### THE PROBLEM
Could the data underneath be repeated exactly, in full?
---------- GIVEN INFORMATION ----------
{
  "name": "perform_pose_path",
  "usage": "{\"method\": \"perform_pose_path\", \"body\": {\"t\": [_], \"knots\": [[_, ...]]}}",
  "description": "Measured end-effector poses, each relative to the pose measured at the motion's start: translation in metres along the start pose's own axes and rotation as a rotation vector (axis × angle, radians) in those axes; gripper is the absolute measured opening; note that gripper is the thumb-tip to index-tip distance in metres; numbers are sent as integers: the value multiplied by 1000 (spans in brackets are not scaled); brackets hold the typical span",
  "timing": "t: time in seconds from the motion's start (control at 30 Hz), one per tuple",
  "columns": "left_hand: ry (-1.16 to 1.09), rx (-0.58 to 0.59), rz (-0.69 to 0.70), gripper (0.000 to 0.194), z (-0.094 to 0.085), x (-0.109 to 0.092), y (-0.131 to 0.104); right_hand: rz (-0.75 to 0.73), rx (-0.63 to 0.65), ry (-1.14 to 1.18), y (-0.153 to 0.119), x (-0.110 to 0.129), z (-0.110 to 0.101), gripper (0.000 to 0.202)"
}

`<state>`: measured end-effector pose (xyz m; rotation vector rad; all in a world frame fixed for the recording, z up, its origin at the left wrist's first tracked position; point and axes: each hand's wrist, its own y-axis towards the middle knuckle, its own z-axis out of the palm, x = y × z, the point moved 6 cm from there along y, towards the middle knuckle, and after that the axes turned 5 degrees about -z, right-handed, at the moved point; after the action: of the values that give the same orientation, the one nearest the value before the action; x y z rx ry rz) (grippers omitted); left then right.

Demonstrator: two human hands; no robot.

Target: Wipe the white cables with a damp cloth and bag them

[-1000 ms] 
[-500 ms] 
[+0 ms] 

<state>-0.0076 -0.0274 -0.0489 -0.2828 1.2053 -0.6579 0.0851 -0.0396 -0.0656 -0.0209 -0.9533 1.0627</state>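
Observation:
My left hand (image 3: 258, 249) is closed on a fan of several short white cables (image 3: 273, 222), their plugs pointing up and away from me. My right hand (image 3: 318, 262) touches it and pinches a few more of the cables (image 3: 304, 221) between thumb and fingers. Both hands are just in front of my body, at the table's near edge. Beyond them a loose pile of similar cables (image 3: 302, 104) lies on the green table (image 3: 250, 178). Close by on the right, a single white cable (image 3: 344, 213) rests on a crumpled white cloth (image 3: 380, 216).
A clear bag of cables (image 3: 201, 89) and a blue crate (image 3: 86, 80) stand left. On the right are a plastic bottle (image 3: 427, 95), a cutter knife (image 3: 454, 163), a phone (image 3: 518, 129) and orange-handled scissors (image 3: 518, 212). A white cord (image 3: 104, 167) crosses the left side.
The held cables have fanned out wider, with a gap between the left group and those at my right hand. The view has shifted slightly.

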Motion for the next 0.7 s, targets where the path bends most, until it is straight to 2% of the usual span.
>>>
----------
### ANSWER BELOW
{
  "name": "perform_pose_path",
  "usage": "{\"method\": \"perform_pose_path\", \"body\": {\"t\": [_], \"knots\": [[_, ...]]}}",
  "description": "Measured end-effector poses, each relative to the pose measured at the motion's start: translation in metres along the start pose's own axes and rotation as a rotation vector (axis × angle, radians) in those axes; gripper is the absolute measured opening; note that gripper is the thumb-tip to index-tip distance in metres; numbers are sent as integers: the value multiplied by 1000 (spans in brackets are not scaled); brackets hold the typical span",
  "timing": "t: time in seconds from the motion's start (control at 30 Hz), one per tuple",
  "columns": "left_hand: ry (-1.16 to 1.09), rx (-0.58 to 0.59), rz (-0.69 to 0.70), gripper (0.000 to 0.194), z (-0.094 to 0.085), x (-0.109 to 0.092), y (-0.131 to 0.104); right_hand: rz (-0.75 to 0.73), rx (-0.63 to 0.65), ry (-1.14 to 1.18), y (-0.153 to 0.119), x (-0.110 to 0.129), z (-0.110 to 0.101), gripper (0.000 to 0.202)"
}

`<state>`: measured end-effector pose (xyz m; rotation vector rad; all in a world frame fixed for the recording, z up, its origin at the left wrist's first tracked position; point and axes: each hand's wrist, its own y-axis towards the middle knuckle, its own z-axis out of the palm, x = y × z, the point moved 6 cm from there along y, towards the middle knuckle, and after that the axes turned 5 degrees about -z, right-handed, at the moved point; after the action: of the values that give the same orientation, the one nearest the value before the action; x y z rx ry rz) (grippers omitted); left then right.

Demonstrator: two human hands; no robot.

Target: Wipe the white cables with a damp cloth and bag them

[-1000 ms] 
[-500 ms] 
[+0 ms] 

<state>-0.0076 -0.0274 -0.0489 -0.2828 1.2053 -0.6579 0.0851 -0.0396 -0.0656 -0.0209 -0.9533 1.0627</state>
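Observation:
My left hand (image 3: 258, 249) is closed on a fan of several short white cables (image 3: 273, 222), their plugs pointing up and away from me. My right hand (image 3: 318, 262) touches it and pinches a few more of the cables (image 3: 304, 221) between thumb and fingers. Both hands are just in front of my body, at the table's near edge. Beyond them a loose pile of similar cables (image 3: 302, 104) lies on the green table (image 3: 250, 178). Close by on the right, a single white cable (image 3: 344, 213) rests on a crumpled white cloth (image 3: 380, 216).
A clear bag of cables (image 3: 201, 89) and a blue crate (image 3: 86, 80) stand left. On the right are a plastic bottle (image 3: 427, 95), a cutter knife (image 3: 454, 163), a phone (image 3: 518, 129) and orange-handled scissors (image 3: 518, 212). A white cord (image 3: 104, 167) crosses the left side.
The held cables have fanned out wider, with a gap between the left group and those at my right hand. The view has shifted slightly.
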
Motion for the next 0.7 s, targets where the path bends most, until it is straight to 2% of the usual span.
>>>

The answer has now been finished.